Arrêt du 9 septembre 2015  
 
Ire Cour de droit civil  
 
Composition 
Mmes les Juges fédérales Kiss, présidente, Klett et Hohl. 
Greffier : M. Ramelet. 
 
Participants à la procédure 
A.________, représentée par Me Philippe Conod, 
recourante, 
 
contre  
 
B.________, représenté par Me Julien Fivaz, 
intimé. 
 
Objet 
responsabilité du bailleur en cas de défaut de la chose louée, 
 
recours contre l'arrêt du Tribunal cantonal du canton de Vaud, Cour d'appel civile, du 27 novembre 2014. 
 
 
Faits :  
 
A.   
 
A.a. Par contrat du 26 septembre 2003, A.________ (bailleresse) a remis à bail à B.________ (locataire) dès le 1er octobre 2003, moyennant un loyer mensuel de 650 fr., un studio situé au premier étage d'un immeuble, à Rolle. Le bail, conclu pour une durée initiale d'un an, se renouvelait d'année en année, sauf résiliation signifiée quatre mois avant l'échéance.  

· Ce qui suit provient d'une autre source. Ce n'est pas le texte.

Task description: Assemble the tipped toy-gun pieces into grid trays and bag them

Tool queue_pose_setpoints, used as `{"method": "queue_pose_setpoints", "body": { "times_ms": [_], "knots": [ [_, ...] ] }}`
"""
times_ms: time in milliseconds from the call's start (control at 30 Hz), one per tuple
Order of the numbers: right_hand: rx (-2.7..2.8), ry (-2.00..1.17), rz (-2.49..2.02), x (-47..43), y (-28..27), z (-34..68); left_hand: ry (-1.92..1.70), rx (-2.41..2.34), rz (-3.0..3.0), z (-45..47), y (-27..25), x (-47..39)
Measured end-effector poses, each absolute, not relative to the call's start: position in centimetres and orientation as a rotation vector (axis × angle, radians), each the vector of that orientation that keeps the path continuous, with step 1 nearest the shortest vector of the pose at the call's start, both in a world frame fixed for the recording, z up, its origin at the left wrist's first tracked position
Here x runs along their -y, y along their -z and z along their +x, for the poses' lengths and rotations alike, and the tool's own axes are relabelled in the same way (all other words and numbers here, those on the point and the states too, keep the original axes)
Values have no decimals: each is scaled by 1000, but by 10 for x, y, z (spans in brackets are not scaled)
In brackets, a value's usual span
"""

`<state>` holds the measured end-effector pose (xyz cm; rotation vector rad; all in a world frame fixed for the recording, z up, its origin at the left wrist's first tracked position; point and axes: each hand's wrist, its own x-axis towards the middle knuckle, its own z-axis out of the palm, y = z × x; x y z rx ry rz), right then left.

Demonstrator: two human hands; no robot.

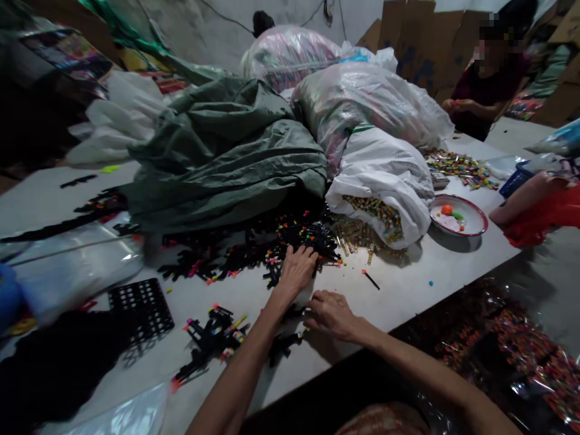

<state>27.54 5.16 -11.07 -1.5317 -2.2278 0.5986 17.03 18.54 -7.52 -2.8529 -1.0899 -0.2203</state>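
My left hand reaches palm down onto the near edge of a heap of small black plastic pieces with bright orange, pink and yellow tips. Its fingers are stretched out and slightly apart, their ends touching the pieces. Closer to me, my right hand hovers low over the table with fingers curled in; whatever it pinches is hidden. Just left of its fingertips, some black pieces lie partly behind my left forearm. Another small pile of black pieces, mixed with colourful little tubes, rests farther left.
A green sack and a white sack spilling small tubes stand behind the heap. Right of them is a red-rimmed bowl. Clear plastic bags and a black grid lie left. A person works at back right.
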Motion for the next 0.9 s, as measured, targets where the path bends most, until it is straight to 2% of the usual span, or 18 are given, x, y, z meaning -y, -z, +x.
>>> {"method": "queue_pose_setpoints", "body": {
  "times_ms": [100,300,400,533,600,733,800,900],
  "knots": [
    [2150,-535,-1628,-65,103,307,241,1071,-2815,178,85,-189],
    [1717,-361,-2440,-103,80,413,353,1135,-2748,172,77,-168],
    [1671,-358,-2499,-109,87,419,501,1245,-2799,174,69,-147],
    [1600,-410,-2265,-99,96,395,802,1425,-3062,176,69,-117],
    [1573,-642,-1947,-90,91,384,890,1527,-3210,174,71,-107],
    [1467,-1311,-1305,-69,73,367,747,1603,-3408,168,72,-97],
    [1418,-1454,-1180,-62,66,362,634,1553,-3409,165,71,-93],
    [1367,-1490,-1164,-55,63,359,515,1419,-3334,160,69,-89]
  ]
}}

Le 6 mai 2009, la gérance de l'immeuble a adressé au locataire une notification de hausse de loyer pour le 1er octobre 2009. Par courrier du 19 juillet 2009, ce dernier a exprimé son mécontentement, invoquant notamment la mauvaise isolation des radiateurs électriques. 
En novembre 2009, B.________ s'est plaint auprès de la gérance de son décompte d'électricité, qu'il estimait excessif; la gérance l'a renvoyé au fournisseur d'énergie, tout en proposant au locataire un rendez-vous dans le studio, auquel il n'a pas donné suite. 
Le 11 mars 2010, l'immeuble dans lequel était situé le studio du prénommé a été ravagé par un incendie. Selon un rapport de police, la zone du départ du feu était située au niveau du radiateur électrique de la paroi nord du studio. 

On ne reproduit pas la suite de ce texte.